(EXERCISE BRIEF)
Search the listing for the word "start" and copy every line where it turns up.
⟨
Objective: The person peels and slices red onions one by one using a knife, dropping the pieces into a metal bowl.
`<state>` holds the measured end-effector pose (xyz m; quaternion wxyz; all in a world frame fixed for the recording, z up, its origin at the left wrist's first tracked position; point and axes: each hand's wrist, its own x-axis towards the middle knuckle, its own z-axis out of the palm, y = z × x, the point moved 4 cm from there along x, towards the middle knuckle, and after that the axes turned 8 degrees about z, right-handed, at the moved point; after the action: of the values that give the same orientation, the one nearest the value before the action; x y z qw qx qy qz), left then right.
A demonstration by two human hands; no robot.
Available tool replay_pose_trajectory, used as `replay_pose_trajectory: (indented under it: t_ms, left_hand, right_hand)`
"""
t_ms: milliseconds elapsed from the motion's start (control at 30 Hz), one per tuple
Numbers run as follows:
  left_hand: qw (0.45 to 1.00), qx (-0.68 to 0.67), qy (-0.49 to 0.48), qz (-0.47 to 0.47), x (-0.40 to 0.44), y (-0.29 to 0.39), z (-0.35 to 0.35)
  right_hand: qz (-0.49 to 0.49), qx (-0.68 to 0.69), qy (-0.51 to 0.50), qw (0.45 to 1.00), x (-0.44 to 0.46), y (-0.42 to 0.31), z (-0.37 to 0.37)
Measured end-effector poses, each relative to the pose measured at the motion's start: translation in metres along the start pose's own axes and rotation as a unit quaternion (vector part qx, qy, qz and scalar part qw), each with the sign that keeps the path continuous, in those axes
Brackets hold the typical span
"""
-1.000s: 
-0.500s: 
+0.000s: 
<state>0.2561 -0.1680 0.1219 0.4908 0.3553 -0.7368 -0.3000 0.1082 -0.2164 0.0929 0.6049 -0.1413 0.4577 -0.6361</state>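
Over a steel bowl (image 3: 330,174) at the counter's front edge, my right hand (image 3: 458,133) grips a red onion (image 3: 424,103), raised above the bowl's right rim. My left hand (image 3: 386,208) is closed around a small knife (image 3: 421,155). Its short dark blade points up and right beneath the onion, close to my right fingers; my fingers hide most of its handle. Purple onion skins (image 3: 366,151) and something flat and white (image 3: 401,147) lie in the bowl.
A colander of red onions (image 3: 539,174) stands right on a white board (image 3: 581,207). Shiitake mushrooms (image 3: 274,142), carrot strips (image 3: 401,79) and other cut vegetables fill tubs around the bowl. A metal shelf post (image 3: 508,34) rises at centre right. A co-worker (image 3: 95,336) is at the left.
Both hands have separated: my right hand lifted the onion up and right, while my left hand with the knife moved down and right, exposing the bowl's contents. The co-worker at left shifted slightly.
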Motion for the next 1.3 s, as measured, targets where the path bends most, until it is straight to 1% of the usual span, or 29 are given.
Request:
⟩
(OUTPUT FOR THIS EXERCISE)
t_ms: milliseconds elapsed from the motion's start (control at 30 Hz), one per tuple
Measured end-effector poses, each relative to the pose measured at the motion's start: translation in metres along the start pose's own axes and rotation as a unit quaternion (vector part qx, qy, qz and scalar part qw), each with the sign that keeps the path continuous, in those axes

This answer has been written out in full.